TASK ▸
Set down the data that follows, exactly and completely.

____ PROVIDED DATA

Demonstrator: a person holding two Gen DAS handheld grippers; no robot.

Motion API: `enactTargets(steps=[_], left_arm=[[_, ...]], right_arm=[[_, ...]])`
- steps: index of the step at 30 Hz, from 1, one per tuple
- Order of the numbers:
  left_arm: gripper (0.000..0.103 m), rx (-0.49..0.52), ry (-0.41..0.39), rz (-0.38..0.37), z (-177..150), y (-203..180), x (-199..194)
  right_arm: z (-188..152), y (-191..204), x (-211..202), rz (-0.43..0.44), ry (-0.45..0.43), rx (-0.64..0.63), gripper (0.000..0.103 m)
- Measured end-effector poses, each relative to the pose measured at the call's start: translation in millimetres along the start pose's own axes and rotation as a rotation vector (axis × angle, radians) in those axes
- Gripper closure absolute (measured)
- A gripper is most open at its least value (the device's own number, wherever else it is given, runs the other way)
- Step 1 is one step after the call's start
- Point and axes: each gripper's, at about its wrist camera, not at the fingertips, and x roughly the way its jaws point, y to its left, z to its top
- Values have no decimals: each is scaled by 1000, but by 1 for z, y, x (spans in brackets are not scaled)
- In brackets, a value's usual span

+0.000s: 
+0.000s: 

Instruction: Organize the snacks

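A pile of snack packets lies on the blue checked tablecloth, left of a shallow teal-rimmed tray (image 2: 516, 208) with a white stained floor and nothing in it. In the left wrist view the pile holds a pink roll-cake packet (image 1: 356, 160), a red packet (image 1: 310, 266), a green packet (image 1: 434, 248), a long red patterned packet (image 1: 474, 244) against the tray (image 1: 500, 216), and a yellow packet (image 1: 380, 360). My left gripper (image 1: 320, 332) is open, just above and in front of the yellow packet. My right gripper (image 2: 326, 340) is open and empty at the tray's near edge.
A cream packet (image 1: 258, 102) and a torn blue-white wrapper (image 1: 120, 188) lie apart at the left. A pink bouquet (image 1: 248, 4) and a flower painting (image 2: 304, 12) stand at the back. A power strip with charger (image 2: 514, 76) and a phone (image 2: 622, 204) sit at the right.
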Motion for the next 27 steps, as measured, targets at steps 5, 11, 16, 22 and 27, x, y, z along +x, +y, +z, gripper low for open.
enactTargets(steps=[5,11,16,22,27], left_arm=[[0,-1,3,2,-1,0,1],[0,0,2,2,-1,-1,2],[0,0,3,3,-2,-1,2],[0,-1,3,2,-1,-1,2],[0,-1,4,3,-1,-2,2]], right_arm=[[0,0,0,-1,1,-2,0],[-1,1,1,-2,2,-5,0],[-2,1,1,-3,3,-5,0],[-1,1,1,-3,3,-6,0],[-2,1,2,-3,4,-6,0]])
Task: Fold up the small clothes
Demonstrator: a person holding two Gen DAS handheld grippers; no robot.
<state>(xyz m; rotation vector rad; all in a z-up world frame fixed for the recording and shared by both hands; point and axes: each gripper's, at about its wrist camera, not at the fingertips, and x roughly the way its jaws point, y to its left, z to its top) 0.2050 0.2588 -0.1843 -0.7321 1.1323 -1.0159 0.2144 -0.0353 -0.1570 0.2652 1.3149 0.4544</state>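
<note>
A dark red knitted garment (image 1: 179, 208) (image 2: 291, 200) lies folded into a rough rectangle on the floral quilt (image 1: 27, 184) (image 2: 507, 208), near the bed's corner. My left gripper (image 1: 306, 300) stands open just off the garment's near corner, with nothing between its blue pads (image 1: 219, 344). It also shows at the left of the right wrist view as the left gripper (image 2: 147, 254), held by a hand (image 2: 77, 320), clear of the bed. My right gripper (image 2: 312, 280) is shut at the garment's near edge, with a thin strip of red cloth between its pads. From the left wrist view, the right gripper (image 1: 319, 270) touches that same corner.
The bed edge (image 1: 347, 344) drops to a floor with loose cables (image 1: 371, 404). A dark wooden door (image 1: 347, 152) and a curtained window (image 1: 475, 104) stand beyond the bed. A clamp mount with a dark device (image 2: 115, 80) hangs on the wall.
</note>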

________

EXPECTED ANSWER ▸
Demonstrator: a person holding two Gen DAS handheld grippers; no robot.

Motion API: `enactTargets(steps=[_], left_arm=[[_, ...]], right_arm=[[_, ...]])`
- steps: index of the step at 30 Hz, from 1, one per tuple
- Order of the numbers:
  left_arm: gripper (0.000..0.103 m), rx (-0.49..0.52), ry (-0.41..0.39), rz (-0.38..0.37), z (-177..150), y (-203..180), x (-199..194)
  right_arm: z (-188..152), y (-191..204), x (-211..202), rz (-0.43..0.44), ry (-0.45..0.43), rx (-0.64..0.63), gripper (0.000..0.103 m)
- Measured end-effector poses, each relative to the pose measured at the call's start: translation in millimetres along the start pose's own axes and rotation as a rotation vector (axis × angle, radians) in those axes
- Gripper closure absolute (measured)
- A gripper is most open at its least value (the device's own number, wherever else it is given, runs the other way)
- Step 1 is one step after the call's start
- Point and axes: each gripper's, at about its wrist camera, not at the fingertips, and x roughly the way its jaws point, y to its left, z to its top
- Values have no decimals: each is scaled by 1000, but by 1 for z, y, x (spans in brackets are not scaled)
- In brackets, a value's usual span

+0.000s: 
+0.000s: 

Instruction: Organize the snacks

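A pile of snack packets lies on the blue checked tablecloth, left of a shallow teal-rimmed tray (image 2: 516, 208) with a white stained floor and nothing in it. In the left wrist view the pile holds a pink roll-cake packet (image 1: 356, 160), a red packet (image 1: 310, 266), a green packet (image 1: 434, 248), a long red patterned packet (image 1: 474, 244) against the tray (image 1: 500, 216), and a yellow packet (image 1: 380, 360). My left gripper (image 1: 320, 332) is open, just above and in front of the yellow packet. My right gripper (image 2: 326, 340) is open and empty at the tray's near edge.
A cream packet (image 1: 258, 102) and a torn blue-white wrapper (image 1: 120, 188) lie apart at the left. A pink bouquet (image 1: 248, 4) and a flower painting (image 2: 304, 12) stand at the back. A power strip with charger (image 2: 514, 76) and a phone (image 2: 622, 204) sit at the right.
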Motion for the next 27 steps, as measured, targets at steps 5, 11, 16, 22 and 27, x, y, z along +x, +y, +z, gripper low for open.
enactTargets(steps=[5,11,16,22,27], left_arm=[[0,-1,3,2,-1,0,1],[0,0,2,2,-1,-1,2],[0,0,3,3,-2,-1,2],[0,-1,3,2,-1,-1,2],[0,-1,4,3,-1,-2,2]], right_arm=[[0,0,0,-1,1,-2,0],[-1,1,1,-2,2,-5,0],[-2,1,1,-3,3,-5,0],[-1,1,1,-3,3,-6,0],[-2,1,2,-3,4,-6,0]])
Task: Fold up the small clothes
Demonstrator: a person holding two Gen DAS handheld grippers; no robot.
<state>(xyz m; rotation vector rad; all in a z-up world frame fixed for the recording and shared by both hands; point and axes: each gripper's, at about its wrist camera, not at the fingertips, and x roughly the way its jaws point, y to its left, z to its top) 0.2050 0.2588 -0.1843 -0.7321 1.1323 -1.0159 0.2144 -0.0353 -0.1570 0.2652 1.3149 0.4544</state>
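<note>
A dark red knitted garment (image 1: 179, 208) (image 2: 291, 200) lies folded into a rough rectangle on the floral quilt (image 1: 27, 184) (image 2: 507, 208), near the bed's corner. My left gripper (image 1: 306, 300) stands open just off the garment's near corner, with nothing between its blue pads (image 1: 219, 344). It also shows at the left of the right wrist view as the left gripper (image 2: 147, 254), held by a hand (image 2: 77, 320), clear of the bed. My right gripper (image 2: 312, 280) is shut at the garment's near edge, with a thin strip of red cloth between its pads. From the left wrist view, the right gripper (image 1: 319, 270) touches that same corner.
The bed edge (image 1: 347, 344) drops to a floor with loose cables (image 1: 371, 404). A dark wooden door (image 1: 347, 152) and a curtained window (image 1: 475, 104) stand beyond the bed. A clamp mount with a dark device (image 2: 115, 80) hangs on the wall.
</note>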

The exercise is now complete.